Fine. I admit that optimising away tail-recursive function calls  
complicates matters somewhat, but I don't think it makes it  
impossible. "Programs are data" as you point out before, and Lisp is  
an example of a language with far more complex macro substitution  
than Erlang. If you imagine the compiler repeatedly transforming the  
S-expressions of your raw source code down into simpler and simpler  
forms which eventually converge into something which can be  
translated down into bytecode or machine instructions, then there  
*is* an inherent concept of source position which can be inferred  
from the address of the crash - you simply unravel the compilation  
process back to find out which expression in the user's code caused  
the problem. If you partially unravel the compilation process you get  
to see intermediate results of macro substitution.

Whether this gives a line number directly is irrelevant. In your Lisp  
environment where all code is pretty printed you can simply ask the  
pretty printer which line it's chosen to print that expression on  
today. Of course, if I can a location of the error more detailed than  
just a line number, I'd take that too.

> to line numbers.  Basically, Smalltalk debuggers rely on finding  
> 'call'
> instructions in the byte code and matching them up to message sends in
> the source.  (In Smalltalk-80, Squeak, and Ambrai, stack traces do NOT
> include line numbers.)

So we're talking about an implementation issue here? Instead of, say,  
bloating up your bytecode by adding a (filename, linenumber) tuple to  
each instruction, can't we build up a mapping table (the one I talk  
about above) at compile time which maps the bytecode address back up  
into the original source code? From what I recall, this is how the  
debug information is stored in a C executable.

Does this address your concerns about bloating the size of the  
bytecode in a world where the VM can handle debugging information,  
but the user has chosen to disable it? In that case, we'd just  
eliminate the source<->bytecode mapping structure and the overhead of  
"potentially" having debug information would be pretty much zero?

> If the compiler recorded the source position of the first token
> of each clause in each function, then knowing which clause of which
> function you were in would get you very close in terms of line  
> numbers.

Yes. I think that's what I'm suggesting. Actually, if you're going  
for broke, why not record the position of each expression in the  
function in our separate (optional) mapping table.

> Like well-written Smalltalk, well-written Erlang is supposed to have
> lots of *small* clauses, no?

handle_call/3 is probably the worst case I've seen at the moment.  
Lots of little function clauses which make up one big function.  
Unfortunately the stack trace doesn't tell you which *clause* it  
failed in... only the function name and arity. That's decidedly  
annoying.

> It's sufficiently difficult that people have earned PhDs for doing it.
> I think there are much better things to spend the time and money on.

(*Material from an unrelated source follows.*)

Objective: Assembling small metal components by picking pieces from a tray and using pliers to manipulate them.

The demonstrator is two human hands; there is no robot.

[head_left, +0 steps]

Well... if it's a choice between spending my time and money trying to  
interpret somewhat vague stack traces, then I could see the  
attraction of investing some of my time sorting this out.

>     In any case, if the particular line that is reported contains a
>     macro application, then it is obvious that the problem might be
>     with the macro definition.  I don't see why that would be
>     surprising or difficult to deal with.
>
> Because it isn't "obvious" *where* the problem is within the  
> cascade of
> macro applications.

But this problem has been satisfactorily dealt with in Lisp, which  
has far more powerful and confusing macro support than Erlang.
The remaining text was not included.